> _Given information_:
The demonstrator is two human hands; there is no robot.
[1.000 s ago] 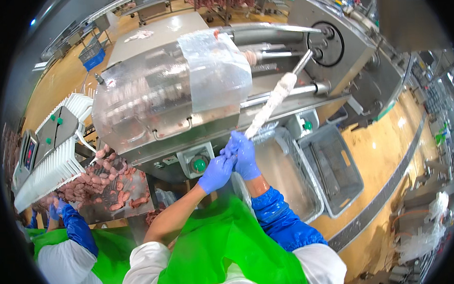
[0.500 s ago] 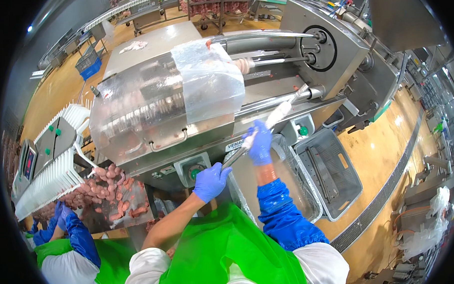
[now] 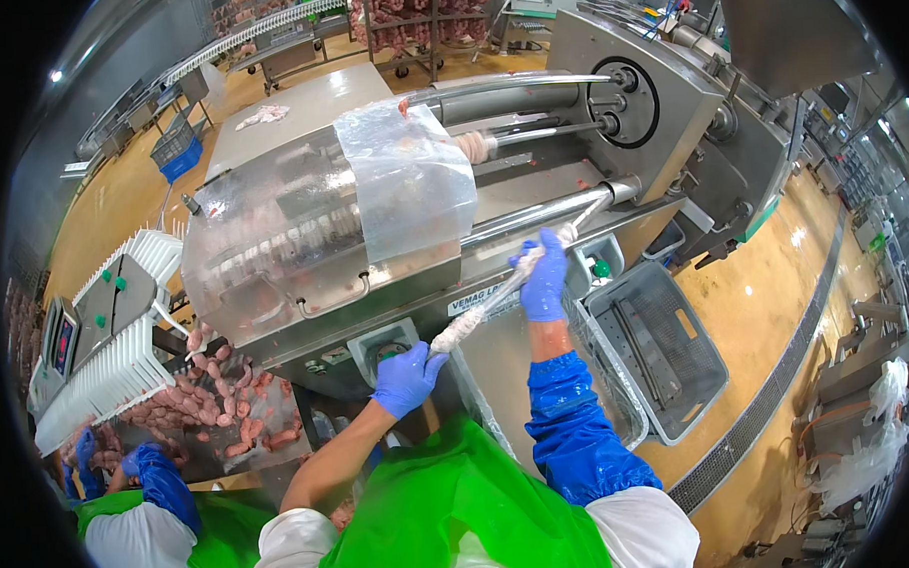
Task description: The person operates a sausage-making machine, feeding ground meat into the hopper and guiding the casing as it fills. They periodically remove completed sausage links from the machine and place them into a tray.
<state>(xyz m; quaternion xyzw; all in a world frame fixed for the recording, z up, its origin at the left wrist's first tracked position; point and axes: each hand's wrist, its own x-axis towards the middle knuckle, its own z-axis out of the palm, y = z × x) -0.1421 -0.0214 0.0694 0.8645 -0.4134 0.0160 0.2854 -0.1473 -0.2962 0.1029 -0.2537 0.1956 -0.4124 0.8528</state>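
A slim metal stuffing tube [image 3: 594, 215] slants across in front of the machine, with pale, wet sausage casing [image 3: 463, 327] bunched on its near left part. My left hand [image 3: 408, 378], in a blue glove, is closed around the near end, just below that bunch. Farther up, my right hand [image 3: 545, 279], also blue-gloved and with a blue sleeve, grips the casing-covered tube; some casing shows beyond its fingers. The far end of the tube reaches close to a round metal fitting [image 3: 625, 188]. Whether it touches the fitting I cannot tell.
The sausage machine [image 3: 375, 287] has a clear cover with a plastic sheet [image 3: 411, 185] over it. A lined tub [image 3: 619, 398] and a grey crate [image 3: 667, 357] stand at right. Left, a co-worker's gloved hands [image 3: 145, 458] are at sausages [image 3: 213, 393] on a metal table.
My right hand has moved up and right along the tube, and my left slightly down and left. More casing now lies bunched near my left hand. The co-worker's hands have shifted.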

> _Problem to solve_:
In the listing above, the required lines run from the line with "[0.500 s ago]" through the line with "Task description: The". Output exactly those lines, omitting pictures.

> _Written solution_:
[0.500 s ago] 
[now] 
Task description: The person operates a sausage-making machine, feeding ground meat into the hopper and guiding the casing as it fills. They periodically remove completed sausage links from the machine and place them into a tray.

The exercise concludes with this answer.